Your instructions =
Without the pictures, can you quote each line below exactly?
##### Recorded information
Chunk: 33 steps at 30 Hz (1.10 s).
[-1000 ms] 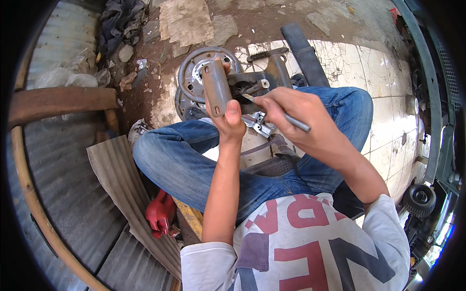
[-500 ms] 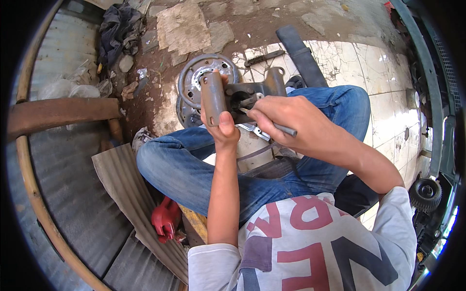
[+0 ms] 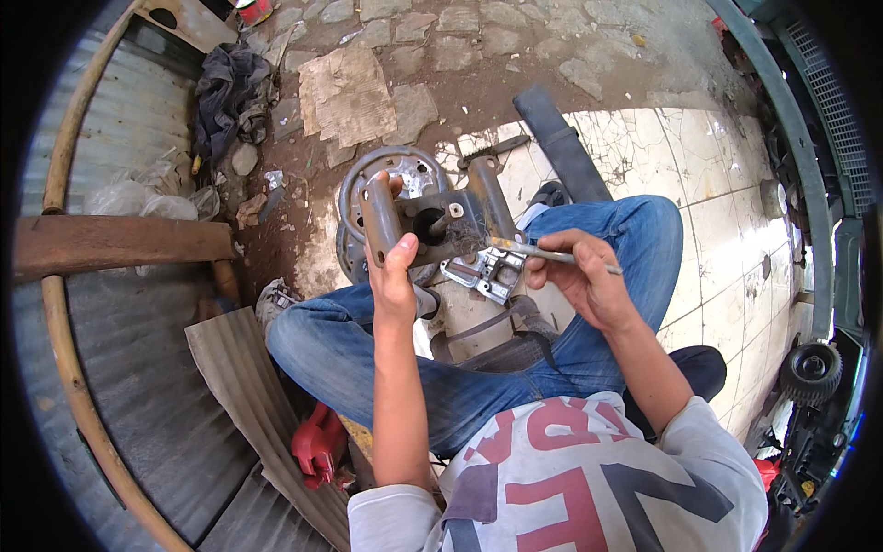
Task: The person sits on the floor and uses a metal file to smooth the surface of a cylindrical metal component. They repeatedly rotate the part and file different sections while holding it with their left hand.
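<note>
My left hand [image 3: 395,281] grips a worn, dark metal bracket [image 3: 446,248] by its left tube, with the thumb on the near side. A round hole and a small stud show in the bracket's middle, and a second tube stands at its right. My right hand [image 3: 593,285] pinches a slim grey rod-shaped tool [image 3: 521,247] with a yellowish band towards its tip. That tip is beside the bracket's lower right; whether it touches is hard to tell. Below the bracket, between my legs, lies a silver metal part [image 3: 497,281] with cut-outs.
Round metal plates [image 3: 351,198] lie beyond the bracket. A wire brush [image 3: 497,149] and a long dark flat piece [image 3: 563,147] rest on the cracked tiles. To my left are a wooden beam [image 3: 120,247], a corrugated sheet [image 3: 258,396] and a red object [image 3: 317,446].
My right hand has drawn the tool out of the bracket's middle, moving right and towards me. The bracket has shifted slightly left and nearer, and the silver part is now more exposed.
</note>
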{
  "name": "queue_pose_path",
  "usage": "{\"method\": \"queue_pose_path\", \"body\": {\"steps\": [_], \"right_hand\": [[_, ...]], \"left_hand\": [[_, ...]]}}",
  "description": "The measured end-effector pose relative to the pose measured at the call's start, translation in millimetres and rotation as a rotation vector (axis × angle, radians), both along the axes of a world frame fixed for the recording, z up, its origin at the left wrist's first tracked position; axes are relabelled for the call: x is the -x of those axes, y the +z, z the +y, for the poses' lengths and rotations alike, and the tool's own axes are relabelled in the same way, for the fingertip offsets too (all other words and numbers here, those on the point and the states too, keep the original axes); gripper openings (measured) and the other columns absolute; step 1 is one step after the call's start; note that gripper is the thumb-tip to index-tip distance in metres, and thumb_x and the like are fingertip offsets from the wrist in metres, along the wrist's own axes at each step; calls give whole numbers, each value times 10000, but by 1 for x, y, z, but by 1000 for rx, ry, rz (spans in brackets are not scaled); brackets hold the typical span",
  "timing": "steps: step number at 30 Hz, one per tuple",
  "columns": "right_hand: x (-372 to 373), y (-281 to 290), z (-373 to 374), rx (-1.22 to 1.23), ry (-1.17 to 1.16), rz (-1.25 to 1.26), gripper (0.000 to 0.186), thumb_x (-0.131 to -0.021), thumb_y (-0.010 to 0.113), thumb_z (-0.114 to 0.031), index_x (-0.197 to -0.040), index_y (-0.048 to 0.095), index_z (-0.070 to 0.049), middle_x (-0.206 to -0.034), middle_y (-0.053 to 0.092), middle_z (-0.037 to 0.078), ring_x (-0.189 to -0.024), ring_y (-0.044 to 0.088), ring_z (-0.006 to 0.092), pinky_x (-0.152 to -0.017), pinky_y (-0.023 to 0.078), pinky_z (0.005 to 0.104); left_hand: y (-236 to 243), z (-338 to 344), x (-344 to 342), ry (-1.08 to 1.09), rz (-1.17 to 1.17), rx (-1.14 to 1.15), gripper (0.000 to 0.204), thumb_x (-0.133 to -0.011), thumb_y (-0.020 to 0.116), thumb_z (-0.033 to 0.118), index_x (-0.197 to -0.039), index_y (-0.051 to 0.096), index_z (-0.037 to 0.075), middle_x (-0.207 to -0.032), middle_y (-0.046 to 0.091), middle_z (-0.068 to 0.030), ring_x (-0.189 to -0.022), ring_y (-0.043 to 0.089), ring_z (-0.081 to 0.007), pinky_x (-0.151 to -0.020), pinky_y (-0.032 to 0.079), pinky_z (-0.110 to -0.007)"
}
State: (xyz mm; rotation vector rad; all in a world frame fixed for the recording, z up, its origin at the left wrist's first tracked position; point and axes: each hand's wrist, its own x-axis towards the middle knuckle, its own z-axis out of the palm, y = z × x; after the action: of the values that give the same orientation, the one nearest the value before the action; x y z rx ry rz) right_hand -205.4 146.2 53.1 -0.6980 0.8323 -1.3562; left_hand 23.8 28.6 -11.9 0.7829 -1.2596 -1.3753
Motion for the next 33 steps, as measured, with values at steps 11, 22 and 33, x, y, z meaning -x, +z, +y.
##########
Expected answer =
Chunk: 33 steps at 30 Hz (1.10 s).
[-1000 ms] 
[-500 ms] 
[+0 ms] 
Task: The person sits on the floor and uses a metal file to smooth the surface of a cylindrical metal component. They repeatedly rotate the part and file different sections while holding it with their left hand.
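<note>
My left hand [image 3: 395,281] grips a worn, dark metal bracket [image 3: 446,248] by its left tube, with the thumb on the near side. A round hole and a small stud show in the bracket's middle, and a second tube stands at its right. My right hand [image 3: 593,285] pinches a slim grey rod-shaped tool [image 3: 521,247] with a yellowish band towards its tip. That tip is beside the bracket's lower right; whether it touches is hard to tell. Below the bracket, between my legs, lies a silver metal part [image 3: 497,281] with cut-outs.
Round metal plates [image 3: 351,198] lie beyond the bracket. A wire brush [image 3: 497,149] and a long dark flat piece [image 3: 563,147] rest on the cracked tiles. To my left are a wooden beam [image 3: 120,247], a corrugated sheet [image 3: 258,396] and a red object [image 3: 317,446].
My right hand has drawn the tool out of the bracket's middle, moving right and towards me. The bracket has shifted slightly left and nearer, and the silver part is now more exposed.
</note>
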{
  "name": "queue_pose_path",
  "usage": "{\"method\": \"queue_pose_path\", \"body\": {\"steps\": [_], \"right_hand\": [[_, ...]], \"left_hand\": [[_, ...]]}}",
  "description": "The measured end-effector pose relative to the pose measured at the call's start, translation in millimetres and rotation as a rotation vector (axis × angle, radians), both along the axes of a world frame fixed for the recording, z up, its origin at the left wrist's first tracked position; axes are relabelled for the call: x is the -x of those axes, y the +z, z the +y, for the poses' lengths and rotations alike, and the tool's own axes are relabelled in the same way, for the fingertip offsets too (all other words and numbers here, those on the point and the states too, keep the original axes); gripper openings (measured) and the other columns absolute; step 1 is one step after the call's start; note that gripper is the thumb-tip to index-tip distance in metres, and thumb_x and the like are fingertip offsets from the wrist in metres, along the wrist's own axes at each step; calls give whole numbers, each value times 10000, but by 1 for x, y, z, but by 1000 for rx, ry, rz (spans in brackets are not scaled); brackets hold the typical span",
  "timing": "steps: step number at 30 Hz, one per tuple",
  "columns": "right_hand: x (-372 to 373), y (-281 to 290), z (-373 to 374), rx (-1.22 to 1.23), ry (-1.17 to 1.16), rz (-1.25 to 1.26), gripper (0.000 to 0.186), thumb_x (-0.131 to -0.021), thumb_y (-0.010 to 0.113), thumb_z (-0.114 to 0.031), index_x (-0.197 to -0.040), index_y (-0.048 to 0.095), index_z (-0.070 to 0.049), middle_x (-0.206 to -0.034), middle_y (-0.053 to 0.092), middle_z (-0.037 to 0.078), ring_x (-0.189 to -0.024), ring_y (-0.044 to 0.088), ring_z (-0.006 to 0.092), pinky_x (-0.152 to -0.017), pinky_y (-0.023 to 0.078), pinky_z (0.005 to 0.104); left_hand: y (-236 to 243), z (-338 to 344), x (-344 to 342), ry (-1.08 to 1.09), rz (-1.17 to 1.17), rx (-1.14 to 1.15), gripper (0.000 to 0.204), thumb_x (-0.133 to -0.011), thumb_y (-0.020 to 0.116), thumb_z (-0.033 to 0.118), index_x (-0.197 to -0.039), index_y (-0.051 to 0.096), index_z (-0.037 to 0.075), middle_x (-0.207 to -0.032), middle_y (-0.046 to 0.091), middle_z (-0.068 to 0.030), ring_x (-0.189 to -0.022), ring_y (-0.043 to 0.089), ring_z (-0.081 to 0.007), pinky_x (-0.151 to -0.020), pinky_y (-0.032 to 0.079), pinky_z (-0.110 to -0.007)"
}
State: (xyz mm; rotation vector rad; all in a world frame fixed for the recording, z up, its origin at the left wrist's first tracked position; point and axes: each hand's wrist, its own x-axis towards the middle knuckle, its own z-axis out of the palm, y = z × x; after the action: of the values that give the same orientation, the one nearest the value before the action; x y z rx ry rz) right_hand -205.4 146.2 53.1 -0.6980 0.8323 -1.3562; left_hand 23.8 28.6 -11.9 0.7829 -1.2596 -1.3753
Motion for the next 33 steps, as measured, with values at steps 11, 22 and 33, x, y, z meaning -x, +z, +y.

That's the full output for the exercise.